**WHAT IS NEEDED:** Take the listing from its first line through the line that contains "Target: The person" and please retype those lines exactly, leaving out the pictures.

[Start of section]

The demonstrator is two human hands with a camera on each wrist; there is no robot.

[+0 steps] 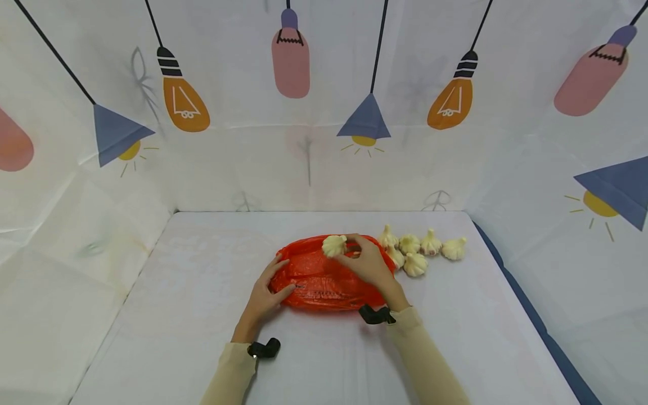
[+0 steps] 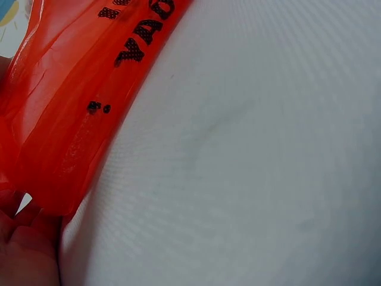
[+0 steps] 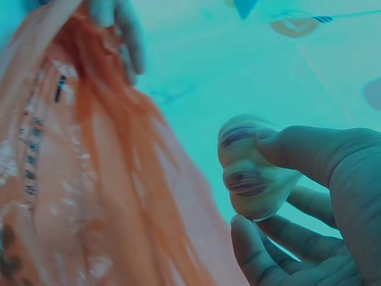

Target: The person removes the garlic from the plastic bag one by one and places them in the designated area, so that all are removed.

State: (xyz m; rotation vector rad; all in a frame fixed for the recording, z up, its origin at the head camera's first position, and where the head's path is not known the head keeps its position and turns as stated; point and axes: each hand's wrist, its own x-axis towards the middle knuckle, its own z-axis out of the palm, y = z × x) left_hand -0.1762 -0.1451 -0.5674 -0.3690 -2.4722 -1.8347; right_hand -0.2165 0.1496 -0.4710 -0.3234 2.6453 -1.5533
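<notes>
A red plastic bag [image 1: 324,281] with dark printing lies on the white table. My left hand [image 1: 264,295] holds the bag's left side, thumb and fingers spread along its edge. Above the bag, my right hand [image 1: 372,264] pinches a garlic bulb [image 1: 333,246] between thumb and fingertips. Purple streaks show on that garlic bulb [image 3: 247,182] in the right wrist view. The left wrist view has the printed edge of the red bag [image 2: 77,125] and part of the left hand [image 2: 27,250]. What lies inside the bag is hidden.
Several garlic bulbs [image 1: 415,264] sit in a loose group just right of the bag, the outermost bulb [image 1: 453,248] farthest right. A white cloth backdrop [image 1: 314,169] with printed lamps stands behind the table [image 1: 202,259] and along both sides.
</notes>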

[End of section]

**RESULT FOR THIS EXERCISE:**
The demonstrator is two human hands with a camera on each wrist; there is no robot.

[+0 steps] 
[+0 steps] 
[+0 steps] 

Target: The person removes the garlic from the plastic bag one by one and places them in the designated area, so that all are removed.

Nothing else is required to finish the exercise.